• _Exercise details_
Give back only the lines in the records below from the one with "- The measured" to the one with "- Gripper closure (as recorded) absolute", both inclusive, word for word.

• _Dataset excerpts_
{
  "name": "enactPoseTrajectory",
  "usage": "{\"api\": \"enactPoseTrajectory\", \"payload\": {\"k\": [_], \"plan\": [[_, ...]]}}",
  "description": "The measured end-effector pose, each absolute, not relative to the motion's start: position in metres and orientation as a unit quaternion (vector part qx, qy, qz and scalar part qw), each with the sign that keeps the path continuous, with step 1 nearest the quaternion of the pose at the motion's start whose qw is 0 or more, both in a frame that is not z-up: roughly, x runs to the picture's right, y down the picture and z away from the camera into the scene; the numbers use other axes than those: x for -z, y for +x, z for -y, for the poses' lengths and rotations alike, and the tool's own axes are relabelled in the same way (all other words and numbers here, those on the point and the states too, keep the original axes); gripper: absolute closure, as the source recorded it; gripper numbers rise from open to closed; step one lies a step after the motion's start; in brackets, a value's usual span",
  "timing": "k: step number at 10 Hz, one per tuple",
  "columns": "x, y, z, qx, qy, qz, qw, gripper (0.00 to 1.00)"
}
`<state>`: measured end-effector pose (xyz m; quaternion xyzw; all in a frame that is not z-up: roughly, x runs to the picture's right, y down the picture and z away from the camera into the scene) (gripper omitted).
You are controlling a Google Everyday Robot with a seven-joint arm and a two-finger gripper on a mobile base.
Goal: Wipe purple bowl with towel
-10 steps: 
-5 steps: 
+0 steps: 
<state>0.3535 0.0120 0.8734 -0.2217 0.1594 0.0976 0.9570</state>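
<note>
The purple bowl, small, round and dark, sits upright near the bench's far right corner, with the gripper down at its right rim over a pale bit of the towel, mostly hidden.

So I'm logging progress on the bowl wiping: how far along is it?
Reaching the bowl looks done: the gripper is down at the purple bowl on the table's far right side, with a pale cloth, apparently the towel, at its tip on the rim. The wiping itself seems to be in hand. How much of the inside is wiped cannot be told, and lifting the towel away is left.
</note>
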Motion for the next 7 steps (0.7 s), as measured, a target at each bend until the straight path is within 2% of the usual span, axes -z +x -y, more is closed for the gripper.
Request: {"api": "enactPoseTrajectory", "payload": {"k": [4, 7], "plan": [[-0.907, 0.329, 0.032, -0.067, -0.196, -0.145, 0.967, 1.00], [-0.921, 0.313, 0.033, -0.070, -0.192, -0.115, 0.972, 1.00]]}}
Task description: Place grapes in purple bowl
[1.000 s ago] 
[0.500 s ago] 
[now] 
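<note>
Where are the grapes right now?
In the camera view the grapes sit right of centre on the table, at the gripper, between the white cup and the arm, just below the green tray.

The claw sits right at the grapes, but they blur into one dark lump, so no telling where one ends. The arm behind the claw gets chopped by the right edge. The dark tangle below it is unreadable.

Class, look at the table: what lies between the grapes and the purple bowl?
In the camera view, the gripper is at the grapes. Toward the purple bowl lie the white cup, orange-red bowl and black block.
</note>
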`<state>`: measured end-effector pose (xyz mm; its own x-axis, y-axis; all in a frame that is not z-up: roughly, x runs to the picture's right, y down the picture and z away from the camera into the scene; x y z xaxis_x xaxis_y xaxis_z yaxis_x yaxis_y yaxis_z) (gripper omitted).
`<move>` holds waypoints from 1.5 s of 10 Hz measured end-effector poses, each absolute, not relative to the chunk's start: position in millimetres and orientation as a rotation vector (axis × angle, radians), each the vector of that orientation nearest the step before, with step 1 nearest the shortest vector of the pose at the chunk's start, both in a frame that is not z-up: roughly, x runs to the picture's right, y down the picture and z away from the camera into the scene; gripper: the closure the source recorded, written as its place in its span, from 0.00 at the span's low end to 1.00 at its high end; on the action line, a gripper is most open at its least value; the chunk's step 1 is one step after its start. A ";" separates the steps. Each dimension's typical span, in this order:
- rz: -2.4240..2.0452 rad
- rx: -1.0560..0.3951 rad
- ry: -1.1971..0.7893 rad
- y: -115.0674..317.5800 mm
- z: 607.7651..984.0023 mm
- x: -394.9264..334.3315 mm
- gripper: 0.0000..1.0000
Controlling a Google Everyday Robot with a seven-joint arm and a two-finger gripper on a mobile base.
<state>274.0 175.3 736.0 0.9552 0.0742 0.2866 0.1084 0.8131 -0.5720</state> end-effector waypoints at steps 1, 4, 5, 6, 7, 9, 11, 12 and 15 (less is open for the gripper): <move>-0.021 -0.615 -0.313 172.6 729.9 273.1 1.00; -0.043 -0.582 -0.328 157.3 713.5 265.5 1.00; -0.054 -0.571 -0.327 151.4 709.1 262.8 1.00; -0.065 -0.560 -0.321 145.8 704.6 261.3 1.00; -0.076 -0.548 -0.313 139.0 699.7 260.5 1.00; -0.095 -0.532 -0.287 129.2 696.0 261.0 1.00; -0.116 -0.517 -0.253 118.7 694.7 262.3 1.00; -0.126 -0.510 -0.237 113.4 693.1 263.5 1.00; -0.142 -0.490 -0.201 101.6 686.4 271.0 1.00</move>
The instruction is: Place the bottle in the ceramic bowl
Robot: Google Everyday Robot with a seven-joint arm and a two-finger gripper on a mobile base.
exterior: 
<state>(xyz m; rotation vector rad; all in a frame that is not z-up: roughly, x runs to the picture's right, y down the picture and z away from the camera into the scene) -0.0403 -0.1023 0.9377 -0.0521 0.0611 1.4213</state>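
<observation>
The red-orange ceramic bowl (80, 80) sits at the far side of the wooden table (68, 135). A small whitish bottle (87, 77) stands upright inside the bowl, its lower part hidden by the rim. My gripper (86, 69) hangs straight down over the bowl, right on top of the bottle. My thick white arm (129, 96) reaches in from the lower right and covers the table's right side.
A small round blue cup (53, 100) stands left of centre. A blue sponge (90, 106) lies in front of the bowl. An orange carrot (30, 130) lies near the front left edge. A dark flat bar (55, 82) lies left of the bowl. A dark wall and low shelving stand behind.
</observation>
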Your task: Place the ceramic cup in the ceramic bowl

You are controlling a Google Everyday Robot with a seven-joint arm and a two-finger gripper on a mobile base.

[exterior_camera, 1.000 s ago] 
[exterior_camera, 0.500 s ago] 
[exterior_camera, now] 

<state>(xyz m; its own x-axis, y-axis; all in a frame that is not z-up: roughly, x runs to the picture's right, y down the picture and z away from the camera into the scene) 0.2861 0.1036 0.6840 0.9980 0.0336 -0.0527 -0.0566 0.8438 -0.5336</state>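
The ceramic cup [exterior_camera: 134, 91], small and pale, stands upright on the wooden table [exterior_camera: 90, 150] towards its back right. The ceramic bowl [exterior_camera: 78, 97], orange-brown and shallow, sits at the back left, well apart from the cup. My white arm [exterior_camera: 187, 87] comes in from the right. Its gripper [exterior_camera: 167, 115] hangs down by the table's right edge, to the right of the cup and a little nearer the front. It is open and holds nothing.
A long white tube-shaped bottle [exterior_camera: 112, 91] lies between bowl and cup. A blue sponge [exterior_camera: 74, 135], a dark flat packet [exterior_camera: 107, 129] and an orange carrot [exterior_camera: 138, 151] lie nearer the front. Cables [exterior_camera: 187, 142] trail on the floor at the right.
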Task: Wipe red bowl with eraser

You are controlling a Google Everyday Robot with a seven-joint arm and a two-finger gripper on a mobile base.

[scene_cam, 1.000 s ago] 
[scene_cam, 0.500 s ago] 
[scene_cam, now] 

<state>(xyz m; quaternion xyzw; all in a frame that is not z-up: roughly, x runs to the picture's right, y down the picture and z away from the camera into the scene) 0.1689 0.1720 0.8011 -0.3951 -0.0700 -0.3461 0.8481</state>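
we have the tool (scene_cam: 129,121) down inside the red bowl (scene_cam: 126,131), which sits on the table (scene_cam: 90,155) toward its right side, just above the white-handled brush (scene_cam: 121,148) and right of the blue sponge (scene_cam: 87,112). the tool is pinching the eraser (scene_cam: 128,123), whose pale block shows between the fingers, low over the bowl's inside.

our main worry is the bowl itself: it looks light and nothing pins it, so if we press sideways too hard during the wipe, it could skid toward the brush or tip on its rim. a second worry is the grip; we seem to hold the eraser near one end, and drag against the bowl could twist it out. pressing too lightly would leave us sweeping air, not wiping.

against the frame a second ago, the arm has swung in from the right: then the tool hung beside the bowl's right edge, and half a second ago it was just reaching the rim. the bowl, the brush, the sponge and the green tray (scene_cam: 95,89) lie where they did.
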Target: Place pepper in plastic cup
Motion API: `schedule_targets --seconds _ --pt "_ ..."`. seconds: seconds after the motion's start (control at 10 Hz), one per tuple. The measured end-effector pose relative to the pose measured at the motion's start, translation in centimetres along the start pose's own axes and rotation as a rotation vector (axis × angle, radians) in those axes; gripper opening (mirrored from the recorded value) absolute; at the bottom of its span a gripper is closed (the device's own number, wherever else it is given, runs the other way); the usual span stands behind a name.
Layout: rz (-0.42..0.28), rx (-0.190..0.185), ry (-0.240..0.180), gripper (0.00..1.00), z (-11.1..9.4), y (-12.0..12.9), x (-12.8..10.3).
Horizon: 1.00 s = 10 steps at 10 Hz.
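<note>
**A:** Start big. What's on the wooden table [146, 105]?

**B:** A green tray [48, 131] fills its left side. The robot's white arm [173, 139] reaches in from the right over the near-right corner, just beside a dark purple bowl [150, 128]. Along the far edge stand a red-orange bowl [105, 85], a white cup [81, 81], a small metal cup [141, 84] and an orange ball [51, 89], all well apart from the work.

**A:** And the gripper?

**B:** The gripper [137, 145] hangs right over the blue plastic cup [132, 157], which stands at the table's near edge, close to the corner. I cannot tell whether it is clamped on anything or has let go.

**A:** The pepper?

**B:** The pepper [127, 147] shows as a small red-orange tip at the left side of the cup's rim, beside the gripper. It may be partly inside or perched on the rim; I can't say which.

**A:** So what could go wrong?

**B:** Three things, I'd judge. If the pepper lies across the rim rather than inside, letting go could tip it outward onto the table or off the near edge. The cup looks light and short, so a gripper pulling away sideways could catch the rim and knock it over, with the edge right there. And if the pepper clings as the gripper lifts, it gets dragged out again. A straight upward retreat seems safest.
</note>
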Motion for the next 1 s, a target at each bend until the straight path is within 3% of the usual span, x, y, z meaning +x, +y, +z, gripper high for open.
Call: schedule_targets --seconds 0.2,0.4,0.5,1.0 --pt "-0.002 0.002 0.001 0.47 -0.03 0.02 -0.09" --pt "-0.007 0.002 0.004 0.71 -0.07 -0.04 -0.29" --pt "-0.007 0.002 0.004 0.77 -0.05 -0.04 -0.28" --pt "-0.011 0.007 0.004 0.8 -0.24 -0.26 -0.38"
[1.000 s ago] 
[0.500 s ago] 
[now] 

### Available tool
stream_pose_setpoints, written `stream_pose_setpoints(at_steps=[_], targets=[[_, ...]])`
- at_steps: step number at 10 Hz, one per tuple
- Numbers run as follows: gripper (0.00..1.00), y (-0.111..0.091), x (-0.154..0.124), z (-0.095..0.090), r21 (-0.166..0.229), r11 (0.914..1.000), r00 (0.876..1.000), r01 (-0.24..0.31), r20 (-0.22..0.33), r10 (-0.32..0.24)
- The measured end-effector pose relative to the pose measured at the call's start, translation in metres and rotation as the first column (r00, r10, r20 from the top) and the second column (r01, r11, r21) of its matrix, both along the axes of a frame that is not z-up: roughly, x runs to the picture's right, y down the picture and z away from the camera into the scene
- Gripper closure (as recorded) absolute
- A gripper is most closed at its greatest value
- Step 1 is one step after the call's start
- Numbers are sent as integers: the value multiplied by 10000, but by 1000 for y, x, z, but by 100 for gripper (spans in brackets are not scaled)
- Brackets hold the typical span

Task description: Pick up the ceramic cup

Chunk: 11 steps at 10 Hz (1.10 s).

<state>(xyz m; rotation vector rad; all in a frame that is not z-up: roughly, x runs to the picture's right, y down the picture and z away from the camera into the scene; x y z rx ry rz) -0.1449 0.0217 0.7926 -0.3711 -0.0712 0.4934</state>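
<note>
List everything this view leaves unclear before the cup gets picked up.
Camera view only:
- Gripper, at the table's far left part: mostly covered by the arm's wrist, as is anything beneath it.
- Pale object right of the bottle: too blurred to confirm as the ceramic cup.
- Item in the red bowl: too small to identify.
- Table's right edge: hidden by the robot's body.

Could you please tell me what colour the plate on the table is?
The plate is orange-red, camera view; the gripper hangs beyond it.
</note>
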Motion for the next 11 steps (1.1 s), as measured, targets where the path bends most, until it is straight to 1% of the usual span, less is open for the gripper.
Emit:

• _Exercise answer_
- The measured end-effector pose relative to the pose measured at the call's start, translation in metres and rotation as the first column (r00, r10, r20 from the top) and the second column (r01, r11, r21) of its matrix, both along the axes of a frame that is not z-up: roughly, x runs to the picture's right, y down the picture and z away from the camera into the scene
- Gripper closure (as recorded) absolute

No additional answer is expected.